Exercise input:
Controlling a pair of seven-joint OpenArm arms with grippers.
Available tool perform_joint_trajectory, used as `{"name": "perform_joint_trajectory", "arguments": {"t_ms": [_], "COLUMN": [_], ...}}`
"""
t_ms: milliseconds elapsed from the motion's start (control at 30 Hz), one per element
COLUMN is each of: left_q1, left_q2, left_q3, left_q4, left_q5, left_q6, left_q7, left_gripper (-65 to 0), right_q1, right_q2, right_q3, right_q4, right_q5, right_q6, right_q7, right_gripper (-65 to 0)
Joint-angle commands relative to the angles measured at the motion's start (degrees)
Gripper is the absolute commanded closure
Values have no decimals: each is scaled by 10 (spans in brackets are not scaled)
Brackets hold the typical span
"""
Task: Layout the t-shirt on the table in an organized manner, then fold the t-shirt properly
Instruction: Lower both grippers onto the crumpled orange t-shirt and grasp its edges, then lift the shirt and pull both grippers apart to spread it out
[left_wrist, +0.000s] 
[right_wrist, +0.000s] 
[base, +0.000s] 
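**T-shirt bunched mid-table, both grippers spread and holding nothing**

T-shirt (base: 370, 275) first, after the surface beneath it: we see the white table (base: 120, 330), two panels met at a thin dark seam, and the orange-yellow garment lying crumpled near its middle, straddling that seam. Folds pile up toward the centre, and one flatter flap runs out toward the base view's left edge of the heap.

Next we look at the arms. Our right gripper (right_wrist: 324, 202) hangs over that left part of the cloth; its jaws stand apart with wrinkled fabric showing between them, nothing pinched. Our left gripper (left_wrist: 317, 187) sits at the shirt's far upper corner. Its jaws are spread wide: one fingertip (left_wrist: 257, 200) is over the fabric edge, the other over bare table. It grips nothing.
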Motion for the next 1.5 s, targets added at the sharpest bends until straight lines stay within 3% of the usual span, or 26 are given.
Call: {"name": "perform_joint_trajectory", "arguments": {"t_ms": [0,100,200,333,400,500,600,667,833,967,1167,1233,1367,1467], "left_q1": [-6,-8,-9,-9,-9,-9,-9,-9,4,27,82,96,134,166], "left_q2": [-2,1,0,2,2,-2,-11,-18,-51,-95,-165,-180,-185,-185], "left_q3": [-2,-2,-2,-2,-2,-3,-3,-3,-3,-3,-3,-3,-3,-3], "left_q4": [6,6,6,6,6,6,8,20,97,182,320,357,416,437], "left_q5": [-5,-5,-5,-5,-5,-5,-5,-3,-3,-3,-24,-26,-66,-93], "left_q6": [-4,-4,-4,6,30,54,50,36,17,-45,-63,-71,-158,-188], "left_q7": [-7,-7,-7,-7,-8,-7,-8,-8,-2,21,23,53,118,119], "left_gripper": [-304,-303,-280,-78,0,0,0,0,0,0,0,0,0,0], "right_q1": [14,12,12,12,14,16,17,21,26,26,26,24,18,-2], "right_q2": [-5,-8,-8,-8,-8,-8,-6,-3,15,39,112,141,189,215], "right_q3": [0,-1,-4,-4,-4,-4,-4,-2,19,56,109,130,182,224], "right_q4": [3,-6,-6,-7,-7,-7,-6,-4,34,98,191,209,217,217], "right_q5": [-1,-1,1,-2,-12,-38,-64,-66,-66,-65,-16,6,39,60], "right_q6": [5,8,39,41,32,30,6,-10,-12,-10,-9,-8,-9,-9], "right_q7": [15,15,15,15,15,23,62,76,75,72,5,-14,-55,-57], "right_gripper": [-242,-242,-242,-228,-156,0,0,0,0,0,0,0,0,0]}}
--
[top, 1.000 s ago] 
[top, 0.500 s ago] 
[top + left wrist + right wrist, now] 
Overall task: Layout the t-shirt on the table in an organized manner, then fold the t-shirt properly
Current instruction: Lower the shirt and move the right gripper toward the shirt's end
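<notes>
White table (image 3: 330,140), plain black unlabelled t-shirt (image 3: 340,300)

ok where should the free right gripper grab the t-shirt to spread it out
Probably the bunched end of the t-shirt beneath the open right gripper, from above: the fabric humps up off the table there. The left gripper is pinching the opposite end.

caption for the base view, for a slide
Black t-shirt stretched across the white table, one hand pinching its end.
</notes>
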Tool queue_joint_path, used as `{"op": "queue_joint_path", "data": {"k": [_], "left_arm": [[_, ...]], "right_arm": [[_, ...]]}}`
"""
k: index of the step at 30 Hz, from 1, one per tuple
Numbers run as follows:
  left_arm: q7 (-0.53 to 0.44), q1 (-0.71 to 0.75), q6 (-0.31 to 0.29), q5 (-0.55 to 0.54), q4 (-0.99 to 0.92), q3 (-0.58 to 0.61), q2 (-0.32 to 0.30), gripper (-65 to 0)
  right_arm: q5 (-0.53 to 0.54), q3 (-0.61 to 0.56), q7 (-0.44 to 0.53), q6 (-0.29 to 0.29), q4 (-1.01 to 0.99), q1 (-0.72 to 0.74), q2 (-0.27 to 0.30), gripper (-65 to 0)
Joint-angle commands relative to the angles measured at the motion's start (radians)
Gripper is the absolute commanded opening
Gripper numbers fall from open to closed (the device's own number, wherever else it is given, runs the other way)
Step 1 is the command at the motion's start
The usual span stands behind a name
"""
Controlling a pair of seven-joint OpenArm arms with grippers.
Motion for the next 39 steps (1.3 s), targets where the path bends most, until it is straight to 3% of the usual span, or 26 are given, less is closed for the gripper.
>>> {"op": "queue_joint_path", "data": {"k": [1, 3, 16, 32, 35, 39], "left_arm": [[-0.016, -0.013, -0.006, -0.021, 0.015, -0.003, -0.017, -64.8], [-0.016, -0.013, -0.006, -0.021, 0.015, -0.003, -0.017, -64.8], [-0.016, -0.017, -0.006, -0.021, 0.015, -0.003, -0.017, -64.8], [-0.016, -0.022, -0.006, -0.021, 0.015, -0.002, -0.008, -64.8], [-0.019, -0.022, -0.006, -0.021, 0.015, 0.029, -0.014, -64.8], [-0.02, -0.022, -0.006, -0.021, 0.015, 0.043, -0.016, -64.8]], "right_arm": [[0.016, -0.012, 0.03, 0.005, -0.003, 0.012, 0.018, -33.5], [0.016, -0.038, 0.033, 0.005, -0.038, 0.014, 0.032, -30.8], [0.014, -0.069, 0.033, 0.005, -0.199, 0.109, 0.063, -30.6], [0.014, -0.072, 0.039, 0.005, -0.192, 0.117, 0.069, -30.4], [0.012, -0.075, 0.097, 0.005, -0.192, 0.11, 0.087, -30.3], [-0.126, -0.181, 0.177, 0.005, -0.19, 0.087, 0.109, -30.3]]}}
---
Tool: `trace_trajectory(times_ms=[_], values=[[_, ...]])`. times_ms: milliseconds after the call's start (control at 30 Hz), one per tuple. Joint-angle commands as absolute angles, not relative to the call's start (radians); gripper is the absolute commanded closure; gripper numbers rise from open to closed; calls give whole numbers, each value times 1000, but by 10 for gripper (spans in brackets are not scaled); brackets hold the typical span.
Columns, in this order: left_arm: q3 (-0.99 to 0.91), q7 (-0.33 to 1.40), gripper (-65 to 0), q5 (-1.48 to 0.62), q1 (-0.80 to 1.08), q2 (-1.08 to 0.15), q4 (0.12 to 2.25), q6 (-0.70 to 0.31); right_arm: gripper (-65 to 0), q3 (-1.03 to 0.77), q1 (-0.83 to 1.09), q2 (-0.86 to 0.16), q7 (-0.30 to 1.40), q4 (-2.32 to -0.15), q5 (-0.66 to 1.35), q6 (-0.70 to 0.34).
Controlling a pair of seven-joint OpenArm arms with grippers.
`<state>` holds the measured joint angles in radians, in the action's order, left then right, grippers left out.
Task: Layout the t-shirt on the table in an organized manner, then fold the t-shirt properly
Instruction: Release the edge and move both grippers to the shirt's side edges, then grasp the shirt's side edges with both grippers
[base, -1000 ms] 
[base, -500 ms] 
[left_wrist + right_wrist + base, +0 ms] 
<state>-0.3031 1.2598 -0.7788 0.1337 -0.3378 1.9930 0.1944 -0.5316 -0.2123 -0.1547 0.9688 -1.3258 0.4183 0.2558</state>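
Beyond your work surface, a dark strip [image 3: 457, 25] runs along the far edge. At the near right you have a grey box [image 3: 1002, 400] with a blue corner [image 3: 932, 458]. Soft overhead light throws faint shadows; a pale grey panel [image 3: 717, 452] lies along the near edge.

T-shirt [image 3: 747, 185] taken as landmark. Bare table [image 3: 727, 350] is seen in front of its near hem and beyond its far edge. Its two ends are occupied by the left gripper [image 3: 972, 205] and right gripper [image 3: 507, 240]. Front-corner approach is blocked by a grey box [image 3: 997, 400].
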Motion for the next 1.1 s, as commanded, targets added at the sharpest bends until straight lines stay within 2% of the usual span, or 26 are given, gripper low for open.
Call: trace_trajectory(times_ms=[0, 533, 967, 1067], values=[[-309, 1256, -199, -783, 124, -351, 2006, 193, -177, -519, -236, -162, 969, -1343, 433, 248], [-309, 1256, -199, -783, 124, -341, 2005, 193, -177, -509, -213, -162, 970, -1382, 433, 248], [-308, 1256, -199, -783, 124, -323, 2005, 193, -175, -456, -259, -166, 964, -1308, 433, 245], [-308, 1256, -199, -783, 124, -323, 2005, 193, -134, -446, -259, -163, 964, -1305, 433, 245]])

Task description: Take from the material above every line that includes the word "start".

Finished task:
t_ms: milliseconds elapsed from the motion's start (control at 30 Hz), one per element
Joint-angle commands relative to the angles measured at the motion's start (degrees)
Joint-angle commands relative to the angles measured at the motion's start (radians)
Step 1 is the command at the motion's start
Tool: `trace_trajectory(times_ms=[_], values=[[_, ...]])`. times_ms: milliseconds after the call's start (control at 30 Hz), one per tuple. Joint-angle commands as absolute angles, not relative to the call's start (radians); gripper is the absolute commanded closure; gripper numbers rise from open to closed; calls give whole numbers, each value times 1000, but by 10 for gripper (spans in brackets are not scaled); brackets hold the typical span.

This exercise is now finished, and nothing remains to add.